» **EXERCISE**: Look through the material below. Return exactly the lines from the one with "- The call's" through the one with "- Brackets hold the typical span", both included.

» **DATA SHOWN**:
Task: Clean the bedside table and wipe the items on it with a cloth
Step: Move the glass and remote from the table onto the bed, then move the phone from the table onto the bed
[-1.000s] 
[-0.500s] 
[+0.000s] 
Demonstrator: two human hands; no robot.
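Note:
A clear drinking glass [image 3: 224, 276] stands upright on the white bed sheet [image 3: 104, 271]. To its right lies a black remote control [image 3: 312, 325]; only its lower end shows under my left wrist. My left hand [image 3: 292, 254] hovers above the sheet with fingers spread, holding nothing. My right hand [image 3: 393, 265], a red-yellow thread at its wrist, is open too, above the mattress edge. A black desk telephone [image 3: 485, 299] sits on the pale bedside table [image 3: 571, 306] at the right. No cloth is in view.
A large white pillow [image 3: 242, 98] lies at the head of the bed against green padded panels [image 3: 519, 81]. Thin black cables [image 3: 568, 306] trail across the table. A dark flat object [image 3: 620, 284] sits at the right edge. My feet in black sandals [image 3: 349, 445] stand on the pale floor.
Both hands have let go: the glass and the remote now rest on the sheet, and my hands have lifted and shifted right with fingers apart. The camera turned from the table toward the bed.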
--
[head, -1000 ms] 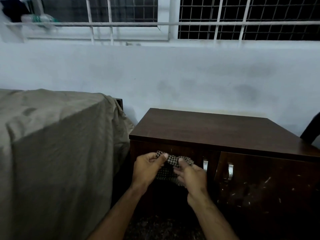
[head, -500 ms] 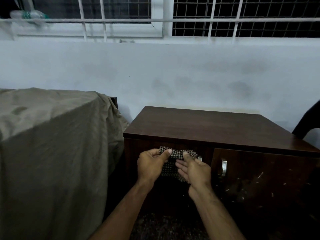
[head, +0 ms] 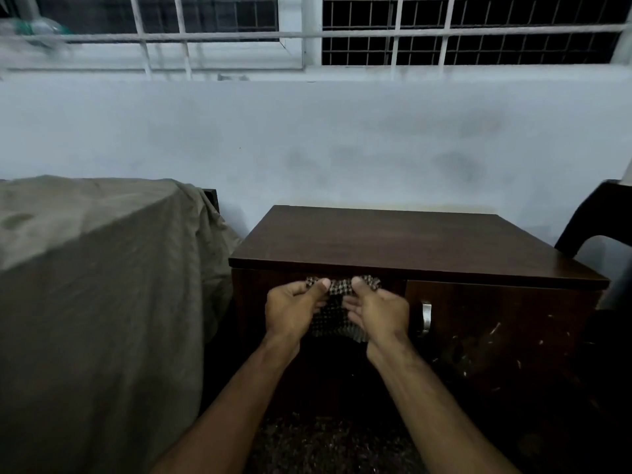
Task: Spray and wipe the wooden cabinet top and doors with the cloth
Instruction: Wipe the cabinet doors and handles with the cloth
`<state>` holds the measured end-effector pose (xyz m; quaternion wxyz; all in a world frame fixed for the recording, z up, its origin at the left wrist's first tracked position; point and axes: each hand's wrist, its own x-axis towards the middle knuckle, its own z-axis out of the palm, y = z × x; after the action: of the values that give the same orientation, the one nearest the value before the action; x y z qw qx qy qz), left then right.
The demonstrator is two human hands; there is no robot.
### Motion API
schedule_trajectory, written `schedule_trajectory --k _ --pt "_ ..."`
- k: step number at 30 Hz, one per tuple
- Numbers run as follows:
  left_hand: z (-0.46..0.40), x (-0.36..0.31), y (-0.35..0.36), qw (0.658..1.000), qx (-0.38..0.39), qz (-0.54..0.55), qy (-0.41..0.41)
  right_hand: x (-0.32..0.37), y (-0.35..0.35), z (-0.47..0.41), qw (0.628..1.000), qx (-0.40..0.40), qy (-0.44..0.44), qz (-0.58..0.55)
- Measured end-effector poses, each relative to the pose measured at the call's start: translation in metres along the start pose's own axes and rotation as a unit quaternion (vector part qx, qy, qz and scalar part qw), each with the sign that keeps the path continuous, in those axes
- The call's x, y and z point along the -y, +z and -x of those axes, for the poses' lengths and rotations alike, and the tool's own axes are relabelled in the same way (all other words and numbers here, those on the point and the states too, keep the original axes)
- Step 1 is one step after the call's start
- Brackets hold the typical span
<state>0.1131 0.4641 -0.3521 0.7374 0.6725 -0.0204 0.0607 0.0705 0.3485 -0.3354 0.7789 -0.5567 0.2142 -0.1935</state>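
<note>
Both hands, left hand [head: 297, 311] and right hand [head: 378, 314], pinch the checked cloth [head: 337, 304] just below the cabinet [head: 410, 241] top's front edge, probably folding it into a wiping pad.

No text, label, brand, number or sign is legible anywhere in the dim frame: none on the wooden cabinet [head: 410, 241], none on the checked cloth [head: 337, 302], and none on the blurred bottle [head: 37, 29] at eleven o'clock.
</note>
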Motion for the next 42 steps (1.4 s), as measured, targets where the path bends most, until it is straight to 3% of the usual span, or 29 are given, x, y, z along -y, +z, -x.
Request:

» **TASK ANSWER**:
- The call's x, y and z point along the -y, +z and -x of those axes, for the poses' lengths and rotations alike, and the tool's own axes are relabelled in the same way (all other words and numbers here, those on the point and the states too, keep the original axes)
- Step 1 is one step after the call's start
- Brackets hold the typical span

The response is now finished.